● WHAT TO PRODUCE: Your job is to set down the stretch of entries that opens with the line containing "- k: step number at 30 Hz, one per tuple" and closes with the line containing "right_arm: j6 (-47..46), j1". Keep both end lines, copy each exactly, and add nothing.

BEGIN INPUT

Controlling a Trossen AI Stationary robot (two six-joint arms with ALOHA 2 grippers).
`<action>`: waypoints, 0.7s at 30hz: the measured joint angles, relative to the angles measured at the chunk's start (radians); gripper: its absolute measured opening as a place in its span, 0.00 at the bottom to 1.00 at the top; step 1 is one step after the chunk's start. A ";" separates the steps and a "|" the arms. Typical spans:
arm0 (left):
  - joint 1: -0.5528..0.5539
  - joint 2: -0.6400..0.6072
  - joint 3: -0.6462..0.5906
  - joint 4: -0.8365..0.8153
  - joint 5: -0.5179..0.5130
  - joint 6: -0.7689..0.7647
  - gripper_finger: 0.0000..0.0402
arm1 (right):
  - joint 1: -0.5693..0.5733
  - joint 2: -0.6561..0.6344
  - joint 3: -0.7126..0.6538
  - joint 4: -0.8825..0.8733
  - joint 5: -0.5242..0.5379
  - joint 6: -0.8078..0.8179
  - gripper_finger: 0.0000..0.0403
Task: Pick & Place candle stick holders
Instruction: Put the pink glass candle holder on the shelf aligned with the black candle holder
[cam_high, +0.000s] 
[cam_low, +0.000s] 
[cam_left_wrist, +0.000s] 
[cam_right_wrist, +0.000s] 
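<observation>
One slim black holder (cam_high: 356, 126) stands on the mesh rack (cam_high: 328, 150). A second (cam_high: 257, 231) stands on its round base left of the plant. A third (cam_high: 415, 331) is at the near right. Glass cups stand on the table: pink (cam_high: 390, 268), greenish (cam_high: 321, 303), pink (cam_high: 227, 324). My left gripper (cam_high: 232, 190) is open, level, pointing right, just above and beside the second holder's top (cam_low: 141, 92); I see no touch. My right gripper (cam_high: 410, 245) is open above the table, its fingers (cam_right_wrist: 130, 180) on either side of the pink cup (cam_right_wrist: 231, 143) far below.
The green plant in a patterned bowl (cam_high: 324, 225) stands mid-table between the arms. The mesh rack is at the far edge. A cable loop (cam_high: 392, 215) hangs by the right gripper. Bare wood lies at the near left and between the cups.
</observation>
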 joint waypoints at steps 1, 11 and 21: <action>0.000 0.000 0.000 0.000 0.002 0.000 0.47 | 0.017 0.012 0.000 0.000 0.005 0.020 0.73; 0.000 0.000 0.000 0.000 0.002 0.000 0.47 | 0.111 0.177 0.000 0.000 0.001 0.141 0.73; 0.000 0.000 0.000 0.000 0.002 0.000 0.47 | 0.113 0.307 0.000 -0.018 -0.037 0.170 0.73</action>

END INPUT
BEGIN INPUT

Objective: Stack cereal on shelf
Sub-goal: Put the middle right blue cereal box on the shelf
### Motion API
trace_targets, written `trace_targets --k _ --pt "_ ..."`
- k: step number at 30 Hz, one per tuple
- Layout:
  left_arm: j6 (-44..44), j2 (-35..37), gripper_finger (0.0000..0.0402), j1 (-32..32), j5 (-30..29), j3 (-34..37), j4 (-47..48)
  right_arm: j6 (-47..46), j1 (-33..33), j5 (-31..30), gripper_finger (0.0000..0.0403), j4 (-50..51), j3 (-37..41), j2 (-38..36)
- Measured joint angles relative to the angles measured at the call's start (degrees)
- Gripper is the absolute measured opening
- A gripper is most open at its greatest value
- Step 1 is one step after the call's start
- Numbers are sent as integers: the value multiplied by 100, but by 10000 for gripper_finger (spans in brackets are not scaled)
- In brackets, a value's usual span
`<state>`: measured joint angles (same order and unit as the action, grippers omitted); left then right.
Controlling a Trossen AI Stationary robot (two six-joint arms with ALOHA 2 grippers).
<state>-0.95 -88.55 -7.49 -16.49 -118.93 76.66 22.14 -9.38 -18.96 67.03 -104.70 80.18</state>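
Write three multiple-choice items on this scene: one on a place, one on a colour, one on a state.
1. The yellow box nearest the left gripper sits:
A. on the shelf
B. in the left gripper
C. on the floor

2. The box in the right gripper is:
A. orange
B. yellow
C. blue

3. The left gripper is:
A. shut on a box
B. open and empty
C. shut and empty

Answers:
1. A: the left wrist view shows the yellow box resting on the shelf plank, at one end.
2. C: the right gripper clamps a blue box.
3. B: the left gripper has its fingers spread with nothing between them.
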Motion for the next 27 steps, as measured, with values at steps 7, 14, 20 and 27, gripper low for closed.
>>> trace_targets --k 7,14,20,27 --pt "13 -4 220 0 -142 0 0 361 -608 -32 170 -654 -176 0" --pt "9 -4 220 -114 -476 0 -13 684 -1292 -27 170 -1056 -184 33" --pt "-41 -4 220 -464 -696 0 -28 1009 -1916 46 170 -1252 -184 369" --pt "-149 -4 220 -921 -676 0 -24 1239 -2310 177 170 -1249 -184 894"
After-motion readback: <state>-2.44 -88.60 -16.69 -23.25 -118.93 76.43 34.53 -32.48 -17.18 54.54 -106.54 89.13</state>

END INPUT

● RESPONSE FOR THIS EXERCISE:
- k: step number at 30 Hz, one per tuple
- Layout:
  left_arm: j6 (-44..44), j2 (-35..37), gripper_finger (0.0000..0.0402), j1 (-32..32), j5 (-30..29), j3 (-34..37), j4 (-47..48)
  right_arm: j6 (-47..46), j1 (-33..33), j5 (-31..30), gripper_finger (0.0000..0.0403), j4 (-50..51), j3 (-37..41), j2 (-38..36)

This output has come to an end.